From the records, report how many lines hold the word "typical", with the number as the sole reply.

-- Opening Marker --

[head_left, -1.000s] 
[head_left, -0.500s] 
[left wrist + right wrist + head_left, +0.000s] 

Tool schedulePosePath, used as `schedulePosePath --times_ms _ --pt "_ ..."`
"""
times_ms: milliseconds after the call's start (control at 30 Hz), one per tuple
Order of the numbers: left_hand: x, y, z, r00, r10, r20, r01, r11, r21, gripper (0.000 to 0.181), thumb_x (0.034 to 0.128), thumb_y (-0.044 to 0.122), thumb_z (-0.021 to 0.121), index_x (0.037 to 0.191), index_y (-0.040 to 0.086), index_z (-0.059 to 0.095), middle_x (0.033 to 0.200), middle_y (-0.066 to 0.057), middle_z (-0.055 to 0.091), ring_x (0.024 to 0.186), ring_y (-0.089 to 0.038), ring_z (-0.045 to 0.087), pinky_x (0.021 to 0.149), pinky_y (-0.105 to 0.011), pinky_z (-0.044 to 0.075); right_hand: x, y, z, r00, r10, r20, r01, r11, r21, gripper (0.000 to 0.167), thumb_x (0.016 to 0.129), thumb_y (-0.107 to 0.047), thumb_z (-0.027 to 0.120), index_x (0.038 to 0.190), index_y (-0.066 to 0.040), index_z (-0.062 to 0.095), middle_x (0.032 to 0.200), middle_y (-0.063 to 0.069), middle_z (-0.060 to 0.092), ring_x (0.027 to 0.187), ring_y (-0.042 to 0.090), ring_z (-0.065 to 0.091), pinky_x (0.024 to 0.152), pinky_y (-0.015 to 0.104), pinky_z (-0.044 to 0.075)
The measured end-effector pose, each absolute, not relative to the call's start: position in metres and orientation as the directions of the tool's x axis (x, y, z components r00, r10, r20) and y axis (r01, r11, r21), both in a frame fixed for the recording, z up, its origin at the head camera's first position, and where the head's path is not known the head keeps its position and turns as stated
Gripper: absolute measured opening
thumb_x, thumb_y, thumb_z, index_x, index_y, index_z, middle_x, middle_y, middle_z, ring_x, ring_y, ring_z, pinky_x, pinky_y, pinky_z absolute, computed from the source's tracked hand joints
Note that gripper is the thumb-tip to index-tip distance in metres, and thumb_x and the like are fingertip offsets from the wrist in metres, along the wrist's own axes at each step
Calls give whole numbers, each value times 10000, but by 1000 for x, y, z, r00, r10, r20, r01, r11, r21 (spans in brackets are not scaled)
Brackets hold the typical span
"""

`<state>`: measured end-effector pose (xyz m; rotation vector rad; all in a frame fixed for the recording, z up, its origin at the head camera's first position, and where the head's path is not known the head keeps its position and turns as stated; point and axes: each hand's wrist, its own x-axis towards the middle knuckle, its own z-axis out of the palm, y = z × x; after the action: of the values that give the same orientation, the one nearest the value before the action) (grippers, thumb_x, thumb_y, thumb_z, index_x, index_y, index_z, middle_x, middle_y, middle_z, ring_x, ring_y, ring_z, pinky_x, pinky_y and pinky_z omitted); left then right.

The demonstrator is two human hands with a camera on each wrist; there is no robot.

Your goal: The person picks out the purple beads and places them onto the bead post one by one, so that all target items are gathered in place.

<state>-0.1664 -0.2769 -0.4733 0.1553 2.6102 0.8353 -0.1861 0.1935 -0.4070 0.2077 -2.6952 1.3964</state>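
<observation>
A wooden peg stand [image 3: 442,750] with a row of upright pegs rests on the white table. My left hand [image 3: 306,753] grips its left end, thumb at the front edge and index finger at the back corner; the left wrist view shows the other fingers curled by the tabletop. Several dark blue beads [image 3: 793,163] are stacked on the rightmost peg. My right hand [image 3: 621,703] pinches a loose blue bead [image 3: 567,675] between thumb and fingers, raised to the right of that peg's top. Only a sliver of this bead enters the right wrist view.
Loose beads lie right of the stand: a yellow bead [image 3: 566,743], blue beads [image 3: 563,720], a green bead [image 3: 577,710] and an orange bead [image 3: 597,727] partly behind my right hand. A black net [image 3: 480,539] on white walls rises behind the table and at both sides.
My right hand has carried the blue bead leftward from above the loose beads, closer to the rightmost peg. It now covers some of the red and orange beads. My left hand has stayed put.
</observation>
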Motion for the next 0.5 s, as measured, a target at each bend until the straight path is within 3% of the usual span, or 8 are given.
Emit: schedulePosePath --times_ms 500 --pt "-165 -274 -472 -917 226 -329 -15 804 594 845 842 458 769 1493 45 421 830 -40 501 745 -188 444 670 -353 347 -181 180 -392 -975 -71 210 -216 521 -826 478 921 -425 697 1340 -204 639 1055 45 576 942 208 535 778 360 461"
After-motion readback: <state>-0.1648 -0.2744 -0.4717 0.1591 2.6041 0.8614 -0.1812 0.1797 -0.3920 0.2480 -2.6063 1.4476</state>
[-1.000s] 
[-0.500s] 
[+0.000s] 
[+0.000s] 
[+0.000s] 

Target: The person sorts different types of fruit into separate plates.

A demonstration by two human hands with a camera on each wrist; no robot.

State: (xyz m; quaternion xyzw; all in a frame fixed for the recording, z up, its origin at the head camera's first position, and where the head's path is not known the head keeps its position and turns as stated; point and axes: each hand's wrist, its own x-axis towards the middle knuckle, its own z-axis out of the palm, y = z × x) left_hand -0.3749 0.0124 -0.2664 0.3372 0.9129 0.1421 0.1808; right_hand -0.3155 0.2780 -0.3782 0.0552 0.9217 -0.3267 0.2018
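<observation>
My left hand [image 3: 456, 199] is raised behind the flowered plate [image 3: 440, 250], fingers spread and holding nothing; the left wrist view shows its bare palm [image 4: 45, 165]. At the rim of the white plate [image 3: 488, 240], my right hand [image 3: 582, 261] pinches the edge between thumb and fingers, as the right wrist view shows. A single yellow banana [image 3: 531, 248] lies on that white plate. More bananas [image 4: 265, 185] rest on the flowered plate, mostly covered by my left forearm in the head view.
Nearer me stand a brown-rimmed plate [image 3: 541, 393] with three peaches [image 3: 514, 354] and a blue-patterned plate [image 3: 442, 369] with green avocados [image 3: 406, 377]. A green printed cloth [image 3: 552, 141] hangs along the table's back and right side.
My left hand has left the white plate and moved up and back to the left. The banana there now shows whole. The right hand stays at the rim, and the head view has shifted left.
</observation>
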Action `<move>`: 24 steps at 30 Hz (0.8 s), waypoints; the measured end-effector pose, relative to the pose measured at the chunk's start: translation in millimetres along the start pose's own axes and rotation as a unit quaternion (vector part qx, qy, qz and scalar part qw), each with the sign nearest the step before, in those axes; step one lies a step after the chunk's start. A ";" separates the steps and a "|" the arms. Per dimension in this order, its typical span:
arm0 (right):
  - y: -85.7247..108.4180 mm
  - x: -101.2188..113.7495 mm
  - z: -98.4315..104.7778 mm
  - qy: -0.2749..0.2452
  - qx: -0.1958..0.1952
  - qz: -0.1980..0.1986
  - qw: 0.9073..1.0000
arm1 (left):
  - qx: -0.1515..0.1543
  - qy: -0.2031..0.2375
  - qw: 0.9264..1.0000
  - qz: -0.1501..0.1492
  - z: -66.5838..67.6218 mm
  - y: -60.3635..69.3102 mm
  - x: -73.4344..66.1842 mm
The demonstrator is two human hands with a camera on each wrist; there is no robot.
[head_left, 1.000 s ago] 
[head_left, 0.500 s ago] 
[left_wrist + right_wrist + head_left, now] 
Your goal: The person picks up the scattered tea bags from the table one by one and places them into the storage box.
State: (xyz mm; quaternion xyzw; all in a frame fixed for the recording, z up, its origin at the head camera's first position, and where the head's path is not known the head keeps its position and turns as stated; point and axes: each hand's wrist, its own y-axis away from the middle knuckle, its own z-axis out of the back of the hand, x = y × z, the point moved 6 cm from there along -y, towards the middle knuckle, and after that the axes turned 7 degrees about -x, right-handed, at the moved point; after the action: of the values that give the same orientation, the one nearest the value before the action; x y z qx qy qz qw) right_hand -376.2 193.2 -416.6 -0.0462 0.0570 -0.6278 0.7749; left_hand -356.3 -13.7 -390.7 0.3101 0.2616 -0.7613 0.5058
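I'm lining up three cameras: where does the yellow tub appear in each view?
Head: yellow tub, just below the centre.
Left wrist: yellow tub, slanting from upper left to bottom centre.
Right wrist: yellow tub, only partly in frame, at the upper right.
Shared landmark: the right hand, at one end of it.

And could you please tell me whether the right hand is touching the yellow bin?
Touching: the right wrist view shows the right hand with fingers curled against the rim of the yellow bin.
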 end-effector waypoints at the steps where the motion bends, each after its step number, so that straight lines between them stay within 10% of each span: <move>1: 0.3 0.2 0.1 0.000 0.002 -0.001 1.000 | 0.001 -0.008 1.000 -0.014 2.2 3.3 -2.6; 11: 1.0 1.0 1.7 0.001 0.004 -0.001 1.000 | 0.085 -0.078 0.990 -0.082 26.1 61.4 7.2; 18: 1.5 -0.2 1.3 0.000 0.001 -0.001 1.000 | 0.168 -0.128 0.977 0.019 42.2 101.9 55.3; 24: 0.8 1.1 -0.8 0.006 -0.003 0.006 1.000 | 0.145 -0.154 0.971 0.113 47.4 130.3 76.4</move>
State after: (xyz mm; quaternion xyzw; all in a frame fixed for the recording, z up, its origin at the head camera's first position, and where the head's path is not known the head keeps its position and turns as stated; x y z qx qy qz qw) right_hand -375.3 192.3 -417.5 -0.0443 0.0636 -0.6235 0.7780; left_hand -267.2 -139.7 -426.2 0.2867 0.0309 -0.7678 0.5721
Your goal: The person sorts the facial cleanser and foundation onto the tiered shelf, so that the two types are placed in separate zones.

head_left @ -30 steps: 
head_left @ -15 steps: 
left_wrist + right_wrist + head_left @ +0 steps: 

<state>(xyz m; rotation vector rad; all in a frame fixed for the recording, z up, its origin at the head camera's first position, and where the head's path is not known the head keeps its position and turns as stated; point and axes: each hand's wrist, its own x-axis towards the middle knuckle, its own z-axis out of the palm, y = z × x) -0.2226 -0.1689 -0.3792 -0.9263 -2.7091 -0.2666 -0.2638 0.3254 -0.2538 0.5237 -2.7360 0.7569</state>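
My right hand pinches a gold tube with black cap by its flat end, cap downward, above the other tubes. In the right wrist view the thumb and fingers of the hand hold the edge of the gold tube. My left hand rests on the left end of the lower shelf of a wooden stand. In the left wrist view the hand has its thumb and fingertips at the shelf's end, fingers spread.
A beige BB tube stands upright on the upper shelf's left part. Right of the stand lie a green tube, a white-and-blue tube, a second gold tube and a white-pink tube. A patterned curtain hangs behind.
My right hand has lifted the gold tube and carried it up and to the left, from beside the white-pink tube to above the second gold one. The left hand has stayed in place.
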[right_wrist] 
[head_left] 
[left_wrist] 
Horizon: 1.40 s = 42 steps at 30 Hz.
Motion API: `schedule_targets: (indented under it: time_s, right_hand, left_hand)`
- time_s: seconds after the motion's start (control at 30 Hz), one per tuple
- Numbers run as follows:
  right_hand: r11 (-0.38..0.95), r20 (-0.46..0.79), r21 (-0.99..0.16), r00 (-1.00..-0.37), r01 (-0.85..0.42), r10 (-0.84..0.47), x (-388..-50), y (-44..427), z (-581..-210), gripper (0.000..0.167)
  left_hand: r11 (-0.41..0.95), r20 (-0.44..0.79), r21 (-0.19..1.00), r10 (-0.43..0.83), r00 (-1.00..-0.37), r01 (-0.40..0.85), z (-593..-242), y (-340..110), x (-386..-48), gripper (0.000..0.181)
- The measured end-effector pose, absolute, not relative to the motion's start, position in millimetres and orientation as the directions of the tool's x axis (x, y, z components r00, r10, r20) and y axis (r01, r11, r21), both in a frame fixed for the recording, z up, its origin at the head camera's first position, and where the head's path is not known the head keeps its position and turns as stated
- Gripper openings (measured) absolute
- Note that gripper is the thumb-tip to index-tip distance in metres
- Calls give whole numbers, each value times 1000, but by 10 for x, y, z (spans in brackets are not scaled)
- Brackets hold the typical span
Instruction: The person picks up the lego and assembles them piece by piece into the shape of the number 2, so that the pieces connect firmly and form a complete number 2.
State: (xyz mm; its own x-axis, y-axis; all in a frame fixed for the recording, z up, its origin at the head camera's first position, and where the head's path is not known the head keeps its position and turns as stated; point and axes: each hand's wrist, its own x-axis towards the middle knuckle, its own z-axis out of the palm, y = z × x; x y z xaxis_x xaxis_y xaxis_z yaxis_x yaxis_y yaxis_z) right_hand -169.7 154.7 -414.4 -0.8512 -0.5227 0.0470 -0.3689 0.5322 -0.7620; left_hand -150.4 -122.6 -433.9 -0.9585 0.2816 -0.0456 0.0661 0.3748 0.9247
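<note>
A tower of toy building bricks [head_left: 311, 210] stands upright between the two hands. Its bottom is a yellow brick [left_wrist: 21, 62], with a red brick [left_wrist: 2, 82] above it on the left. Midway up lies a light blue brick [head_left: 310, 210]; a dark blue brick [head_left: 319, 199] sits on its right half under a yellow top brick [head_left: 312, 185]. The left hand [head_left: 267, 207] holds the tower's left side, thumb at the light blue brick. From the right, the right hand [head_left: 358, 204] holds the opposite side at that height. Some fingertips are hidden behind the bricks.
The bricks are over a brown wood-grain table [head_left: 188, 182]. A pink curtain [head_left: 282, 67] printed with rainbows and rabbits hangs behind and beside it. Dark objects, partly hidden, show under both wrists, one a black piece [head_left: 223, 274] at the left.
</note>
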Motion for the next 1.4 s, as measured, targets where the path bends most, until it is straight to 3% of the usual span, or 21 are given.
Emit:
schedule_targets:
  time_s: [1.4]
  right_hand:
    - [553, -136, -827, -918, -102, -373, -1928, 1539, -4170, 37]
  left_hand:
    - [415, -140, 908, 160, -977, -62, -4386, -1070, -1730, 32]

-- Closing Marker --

> Reply to the task: 3